» WHAT IS NEEDED
Look below for the line containing "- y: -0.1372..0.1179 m"; from there through the line containing "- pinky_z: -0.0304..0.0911", both lines included, please set down each line exactly and nothing else.

» DATASET EXCERPTS
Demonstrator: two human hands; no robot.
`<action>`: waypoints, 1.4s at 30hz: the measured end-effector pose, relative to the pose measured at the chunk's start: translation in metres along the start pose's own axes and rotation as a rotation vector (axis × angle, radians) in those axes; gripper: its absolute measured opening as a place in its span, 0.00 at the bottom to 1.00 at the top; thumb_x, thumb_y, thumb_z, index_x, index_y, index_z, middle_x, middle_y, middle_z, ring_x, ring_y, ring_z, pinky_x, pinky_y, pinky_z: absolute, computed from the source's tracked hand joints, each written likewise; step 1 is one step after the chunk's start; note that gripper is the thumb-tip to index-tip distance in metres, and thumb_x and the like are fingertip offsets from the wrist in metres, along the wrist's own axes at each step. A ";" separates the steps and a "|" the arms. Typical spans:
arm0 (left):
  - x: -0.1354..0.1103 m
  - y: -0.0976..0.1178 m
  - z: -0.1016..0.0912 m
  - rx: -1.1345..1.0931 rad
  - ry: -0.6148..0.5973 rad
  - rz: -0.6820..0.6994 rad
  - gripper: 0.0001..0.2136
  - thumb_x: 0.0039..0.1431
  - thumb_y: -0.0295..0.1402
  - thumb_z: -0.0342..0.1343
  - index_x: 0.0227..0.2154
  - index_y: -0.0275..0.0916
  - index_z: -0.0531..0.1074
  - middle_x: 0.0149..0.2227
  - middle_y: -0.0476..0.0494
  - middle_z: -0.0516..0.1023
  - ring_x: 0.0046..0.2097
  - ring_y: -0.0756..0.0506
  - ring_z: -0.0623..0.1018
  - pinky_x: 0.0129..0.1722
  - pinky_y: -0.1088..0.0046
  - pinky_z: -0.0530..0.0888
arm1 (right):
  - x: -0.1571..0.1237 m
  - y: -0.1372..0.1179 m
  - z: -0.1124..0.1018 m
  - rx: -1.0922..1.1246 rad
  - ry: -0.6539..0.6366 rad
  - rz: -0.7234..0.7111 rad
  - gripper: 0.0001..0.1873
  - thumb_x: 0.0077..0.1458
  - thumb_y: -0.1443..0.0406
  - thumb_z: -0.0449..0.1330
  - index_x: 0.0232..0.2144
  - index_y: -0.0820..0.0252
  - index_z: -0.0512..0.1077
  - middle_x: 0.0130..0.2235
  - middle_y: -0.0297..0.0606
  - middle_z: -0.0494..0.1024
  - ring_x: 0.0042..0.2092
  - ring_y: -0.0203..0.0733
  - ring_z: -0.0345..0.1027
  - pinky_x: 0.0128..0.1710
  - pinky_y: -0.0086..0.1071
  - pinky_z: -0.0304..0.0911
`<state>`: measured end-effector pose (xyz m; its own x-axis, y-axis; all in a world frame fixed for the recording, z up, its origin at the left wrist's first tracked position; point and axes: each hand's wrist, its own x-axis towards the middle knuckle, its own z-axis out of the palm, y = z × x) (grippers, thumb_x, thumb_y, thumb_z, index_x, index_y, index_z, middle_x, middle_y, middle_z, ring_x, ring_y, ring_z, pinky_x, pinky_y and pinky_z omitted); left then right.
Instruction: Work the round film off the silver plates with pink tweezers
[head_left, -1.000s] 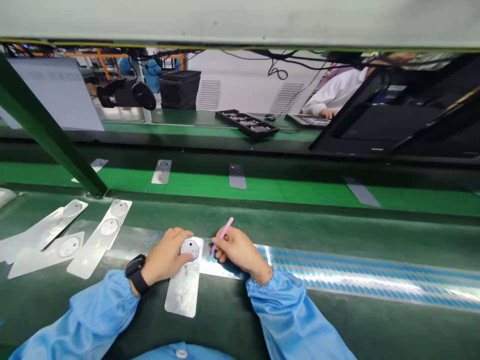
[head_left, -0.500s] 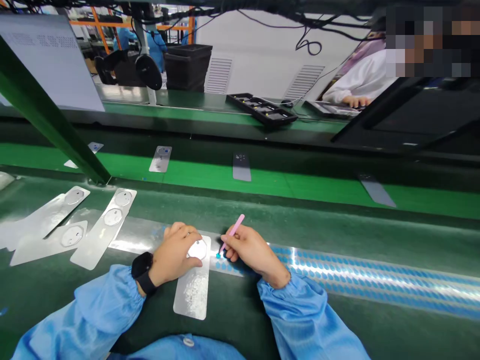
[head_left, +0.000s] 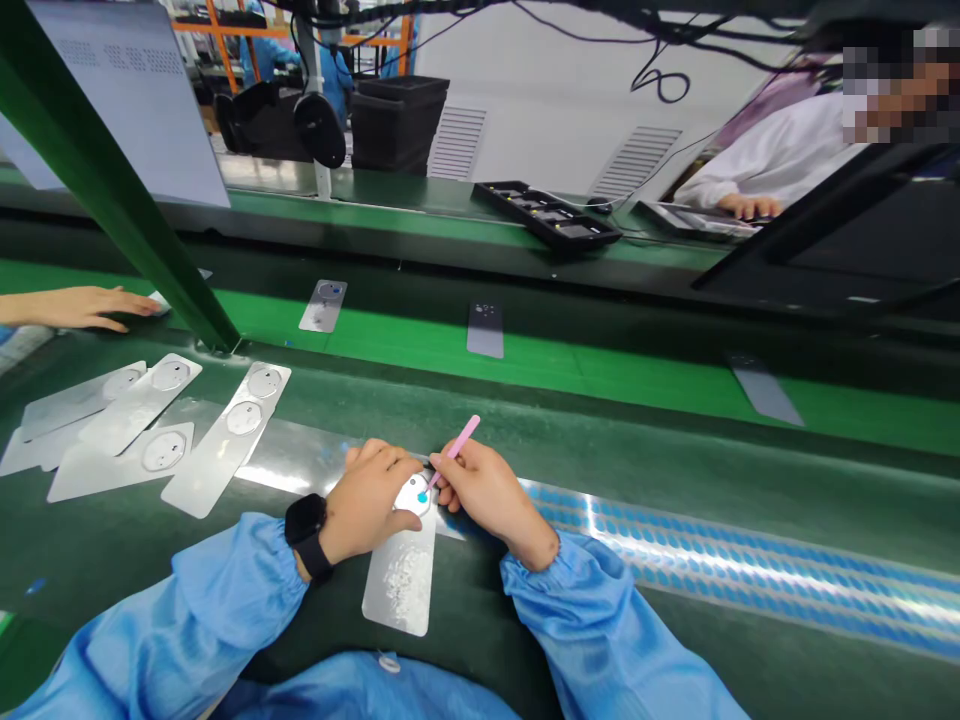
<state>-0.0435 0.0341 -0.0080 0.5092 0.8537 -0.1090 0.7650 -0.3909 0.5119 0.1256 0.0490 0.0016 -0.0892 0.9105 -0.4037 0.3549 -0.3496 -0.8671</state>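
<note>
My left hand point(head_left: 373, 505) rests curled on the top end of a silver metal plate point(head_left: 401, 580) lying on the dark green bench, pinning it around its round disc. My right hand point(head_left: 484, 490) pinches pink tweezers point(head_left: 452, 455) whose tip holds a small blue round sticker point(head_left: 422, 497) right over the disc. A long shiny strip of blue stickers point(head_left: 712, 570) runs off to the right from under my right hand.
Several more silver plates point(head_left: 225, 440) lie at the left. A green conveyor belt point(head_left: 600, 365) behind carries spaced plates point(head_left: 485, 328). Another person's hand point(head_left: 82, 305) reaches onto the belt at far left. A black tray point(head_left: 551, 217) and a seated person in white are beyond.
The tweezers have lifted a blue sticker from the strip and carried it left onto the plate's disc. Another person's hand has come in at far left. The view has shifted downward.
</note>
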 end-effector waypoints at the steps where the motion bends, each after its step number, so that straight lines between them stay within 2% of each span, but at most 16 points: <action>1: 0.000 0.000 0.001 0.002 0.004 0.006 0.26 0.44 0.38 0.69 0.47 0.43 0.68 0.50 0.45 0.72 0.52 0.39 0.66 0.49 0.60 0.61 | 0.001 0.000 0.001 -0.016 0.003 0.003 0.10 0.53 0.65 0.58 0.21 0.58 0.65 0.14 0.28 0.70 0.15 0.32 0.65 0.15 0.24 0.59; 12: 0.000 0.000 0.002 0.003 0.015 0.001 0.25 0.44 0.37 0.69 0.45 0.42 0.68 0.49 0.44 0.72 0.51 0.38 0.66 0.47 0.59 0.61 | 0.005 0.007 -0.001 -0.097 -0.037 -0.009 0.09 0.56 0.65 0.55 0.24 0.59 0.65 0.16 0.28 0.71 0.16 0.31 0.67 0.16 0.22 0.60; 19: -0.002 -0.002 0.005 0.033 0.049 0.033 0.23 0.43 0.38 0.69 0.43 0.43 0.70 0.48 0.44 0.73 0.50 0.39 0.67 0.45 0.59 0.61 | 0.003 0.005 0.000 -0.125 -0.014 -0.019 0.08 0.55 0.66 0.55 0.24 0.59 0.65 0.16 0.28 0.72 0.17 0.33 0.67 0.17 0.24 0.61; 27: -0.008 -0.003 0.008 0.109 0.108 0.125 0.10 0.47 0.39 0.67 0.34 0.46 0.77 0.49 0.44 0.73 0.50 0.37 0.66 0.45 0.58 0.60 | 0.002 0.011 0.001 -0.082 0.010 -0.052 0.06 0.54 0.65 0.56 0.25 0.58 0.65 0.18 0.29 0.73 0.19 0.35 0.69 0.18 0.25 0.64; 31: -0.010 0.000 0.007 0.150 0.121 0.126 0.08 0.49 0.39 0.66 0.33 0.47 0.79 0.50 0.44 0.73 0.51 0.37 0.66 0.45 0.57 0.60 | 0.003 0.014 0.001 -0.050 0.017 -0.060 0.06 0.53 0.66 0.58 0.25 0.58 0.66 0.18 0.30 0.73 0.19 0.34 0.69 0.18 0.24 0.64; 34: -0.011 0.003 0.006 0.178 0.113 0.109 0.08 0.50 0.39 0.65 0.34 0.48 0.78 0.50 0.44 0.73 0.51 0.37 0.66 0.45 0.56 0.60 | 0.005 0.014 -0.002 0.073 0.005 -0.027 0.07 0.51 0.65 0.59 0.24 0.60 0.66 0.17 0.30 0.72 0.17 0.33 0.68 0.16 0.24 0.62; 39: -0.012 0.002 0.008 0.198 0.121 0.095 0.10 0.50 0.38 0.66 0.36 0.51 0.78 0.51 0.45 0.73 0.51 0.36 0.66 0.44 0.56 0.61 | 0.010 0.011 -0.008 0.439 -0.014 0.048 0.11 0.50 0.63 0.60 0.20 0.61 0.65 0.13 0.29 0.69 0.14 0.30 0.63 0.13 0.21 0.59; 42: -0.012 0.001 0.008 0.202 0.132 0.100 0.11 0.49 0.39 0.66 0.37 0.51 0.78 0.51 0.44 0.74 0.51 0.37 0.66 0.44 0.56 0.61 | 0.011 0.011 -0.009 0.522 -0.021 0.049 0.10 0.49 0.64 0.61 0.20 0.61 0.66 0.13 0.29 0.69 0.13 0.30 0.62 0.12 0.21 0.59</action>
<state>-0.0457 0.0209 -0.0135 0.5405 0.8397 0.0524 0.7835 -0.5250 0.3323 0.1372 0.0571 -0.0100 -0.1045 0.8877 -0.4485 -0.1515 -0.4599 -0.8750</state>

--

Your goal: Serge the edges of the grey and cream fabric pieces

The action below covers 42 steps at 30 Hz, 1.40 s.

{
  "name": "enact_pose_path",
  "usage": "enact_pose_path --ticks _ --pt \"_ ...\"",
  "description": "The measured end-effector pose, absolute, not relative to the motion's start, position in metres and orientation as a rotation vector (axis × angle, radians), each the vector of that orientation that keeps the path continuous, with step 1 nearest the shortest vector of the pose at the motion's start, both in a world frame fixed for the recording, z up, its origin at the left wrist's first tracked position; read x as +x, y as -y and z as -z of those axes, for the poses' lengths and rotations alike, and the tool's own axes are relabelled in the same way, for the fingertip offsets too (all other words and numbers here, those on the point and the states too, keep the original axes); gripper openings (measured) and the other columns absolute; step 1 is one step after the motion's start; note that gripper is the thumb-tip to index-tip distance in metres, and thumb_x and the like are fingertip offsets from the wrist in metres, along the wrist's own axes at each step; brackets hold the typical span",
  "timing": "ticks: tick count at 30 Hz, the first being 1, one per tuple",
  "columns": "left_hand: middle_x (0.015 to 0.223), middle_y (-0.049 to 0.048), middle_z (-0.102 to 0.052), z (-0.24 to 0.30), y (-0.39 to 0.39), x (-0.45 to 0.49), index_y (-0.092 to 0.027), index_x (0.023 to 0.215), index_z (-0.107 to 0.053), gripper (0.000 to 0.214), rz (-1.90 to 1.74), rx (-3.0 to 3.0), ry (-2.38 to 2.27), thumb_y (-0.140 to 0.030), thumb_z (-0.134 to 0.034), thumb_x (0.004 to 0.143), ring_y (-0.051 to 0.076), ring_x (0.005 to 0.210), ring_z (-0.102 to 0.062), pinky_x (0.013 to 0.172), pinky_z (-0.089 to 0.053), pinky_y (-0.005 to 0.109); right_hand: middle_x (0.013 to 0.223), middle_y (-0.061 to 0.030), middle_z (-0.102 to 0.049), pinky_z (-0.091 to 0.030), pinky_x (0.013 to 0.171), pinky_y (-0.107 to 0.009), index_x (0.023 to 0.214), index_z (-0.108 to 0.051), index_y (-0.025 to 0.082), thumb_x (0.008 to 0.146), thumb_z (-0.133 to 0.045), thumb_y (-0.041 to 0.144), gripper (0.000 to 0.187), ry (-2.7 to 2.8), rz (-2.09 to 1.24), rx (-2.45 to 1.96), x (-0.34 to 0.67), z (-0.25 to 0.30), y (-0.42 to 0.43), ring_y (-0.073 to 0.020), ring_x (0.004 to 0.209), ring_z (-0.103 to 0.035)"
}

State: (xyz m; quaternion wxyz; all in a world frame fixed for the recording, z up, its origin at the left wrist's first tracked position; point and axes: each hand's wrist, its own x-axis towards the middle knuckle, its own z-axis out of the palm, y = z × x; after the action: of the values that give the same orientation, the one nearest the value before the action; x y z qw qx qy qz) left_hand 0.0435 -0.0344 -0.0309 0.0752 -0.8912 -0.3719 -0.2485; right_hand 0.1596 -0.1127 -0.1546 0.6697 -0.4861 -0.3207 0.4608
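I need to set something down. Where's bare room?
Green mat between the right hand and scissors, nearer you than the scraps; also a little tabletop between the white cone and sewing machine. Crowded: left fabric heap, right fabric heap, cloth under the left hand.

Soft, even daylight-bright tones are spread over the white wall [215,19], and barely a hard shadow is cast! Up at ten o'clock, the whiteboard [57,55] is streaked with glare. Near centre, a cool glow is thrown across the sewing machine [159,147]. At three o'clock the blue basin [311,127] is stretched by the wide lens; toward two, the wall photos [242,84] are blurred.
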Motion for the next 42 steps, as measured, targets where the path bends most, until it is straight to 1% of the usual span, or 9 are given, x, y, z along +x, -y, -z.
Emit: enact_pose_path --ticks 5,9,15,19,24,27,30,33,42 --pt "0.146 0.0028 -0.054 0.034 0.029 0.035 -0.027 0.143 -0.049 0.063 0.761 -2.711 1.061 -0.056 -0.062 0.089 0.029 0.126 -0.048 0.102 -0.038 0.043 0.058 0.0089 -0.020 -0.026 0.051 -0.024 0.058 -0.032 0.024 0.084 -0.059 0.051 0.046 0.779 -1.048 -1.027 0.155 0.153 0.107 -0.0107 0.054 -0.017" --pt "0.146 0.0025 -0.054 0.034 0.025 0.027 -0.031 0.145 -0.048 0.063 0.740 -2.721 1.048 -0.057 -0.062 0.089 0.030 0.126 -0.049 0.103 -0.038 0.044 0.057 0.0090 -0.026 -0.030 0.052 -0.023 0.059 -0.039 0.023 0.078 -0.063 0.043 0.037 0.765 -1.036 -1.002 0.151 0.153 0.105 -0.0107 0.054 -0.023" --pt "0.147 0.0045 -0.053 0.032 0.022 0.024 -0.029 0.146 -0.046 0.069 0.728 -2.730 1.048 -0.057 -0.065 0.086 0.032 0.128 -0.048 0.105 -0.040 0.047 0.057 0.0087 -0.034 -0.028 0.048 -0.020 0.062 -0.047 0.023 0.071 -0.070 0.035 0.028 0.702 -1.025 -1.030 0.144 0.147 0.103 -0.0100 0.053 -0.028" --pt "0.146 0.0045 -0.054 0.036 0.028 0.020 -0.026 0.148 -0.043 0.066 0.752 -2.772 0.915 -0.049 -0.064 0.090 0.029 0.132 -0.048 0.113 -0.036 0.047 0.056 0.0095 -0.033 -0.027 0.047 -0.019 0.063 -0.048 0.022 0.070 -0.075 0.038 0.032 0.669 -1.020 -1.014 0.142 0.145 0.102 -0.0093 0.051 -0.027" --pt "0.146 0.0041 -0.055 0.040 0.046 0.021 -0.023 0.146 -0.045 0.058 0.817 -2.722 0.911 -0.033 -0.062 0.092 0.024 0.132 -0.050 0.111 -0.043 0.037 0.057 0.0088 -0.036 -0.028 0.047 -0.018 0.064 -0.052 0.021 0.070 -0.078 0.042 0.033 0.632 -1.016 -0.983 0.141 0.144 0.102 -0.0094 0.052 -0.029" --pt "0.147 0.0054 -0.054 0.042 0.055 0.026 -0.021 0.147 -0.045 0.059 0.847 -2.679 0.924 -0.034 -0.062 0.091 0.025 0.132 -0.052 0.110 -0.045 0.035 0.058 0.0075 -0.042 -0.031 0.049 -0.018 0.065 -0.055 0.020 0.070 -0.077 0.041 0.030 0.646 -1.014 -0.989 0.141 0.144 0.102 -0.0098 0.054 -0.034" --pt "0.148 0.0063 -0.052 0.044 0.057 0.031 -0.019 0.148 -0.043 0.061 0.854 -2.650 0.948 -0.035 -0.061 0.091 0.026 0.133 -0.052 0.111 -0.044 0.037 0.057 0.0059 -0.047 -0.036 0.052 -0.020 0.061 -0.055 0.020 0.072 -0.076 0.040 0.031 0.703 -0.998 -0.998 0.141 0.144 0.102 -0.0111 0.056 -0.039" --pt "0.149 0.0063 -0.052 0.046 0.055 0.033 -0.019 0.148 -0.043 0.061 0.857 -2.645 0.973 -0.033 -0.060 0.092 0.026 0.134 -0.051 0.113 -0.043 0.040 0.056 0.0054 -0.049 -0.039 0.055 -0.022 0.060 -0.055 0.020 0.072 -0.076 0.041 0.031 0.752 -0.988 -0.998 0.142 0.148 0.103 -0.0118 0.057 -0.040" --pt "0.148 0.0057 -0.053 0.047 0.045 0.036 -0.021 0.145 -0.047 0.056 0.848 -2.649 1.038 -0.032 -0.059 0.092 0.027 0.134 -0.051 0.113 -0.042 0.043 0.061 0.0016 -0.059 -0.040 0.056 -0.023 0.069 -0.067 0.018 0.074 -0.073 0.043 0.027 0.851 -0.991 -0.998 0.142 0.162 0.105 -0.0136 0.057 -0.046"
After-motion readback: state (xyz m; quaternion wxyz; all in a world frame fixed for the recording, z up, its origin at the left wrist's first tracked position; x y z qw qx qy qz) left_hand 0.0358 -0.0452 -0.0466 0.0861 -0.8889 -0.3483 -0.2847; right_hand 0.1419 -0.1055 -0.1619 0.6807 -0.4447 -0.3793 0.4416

» RESULT OF THE TASK
  - y: -0.1372..0.1179 m
  - z: -0.1124..0.1018 m
  - rx: -1.0922..1.1246 rad
  - ry: -0.6539..0.6366 rad
  - rz: -0.7234..0.7111 rad
  - gripper: 0.0001..0.1873
  - thumb_x: 0.0077..0.1458
  - thumb_y: -0.1443..0.0406
  - thumb_z: -0.0449..0.1330
  - index_x: 0.0232..0.2144
  - index_y: -0.0820..0.0252
  - index_z: -0.0512..0.1077
  - middle_x: 0.0130..0.2235
  - middle_y: -0.0297..0.0606
  - middle_z: -0.0494..0.1024
  - ring_x: 0.0042..0.2092
  - ring_y: -0.0203..0.0733
  - ring_z: -0.0345..0.1027
  - pinky_x: 0.0128..0.1710
  - pinky_y: -0.0086..0.1071
  - pinky_z: -0.0304..0.0911

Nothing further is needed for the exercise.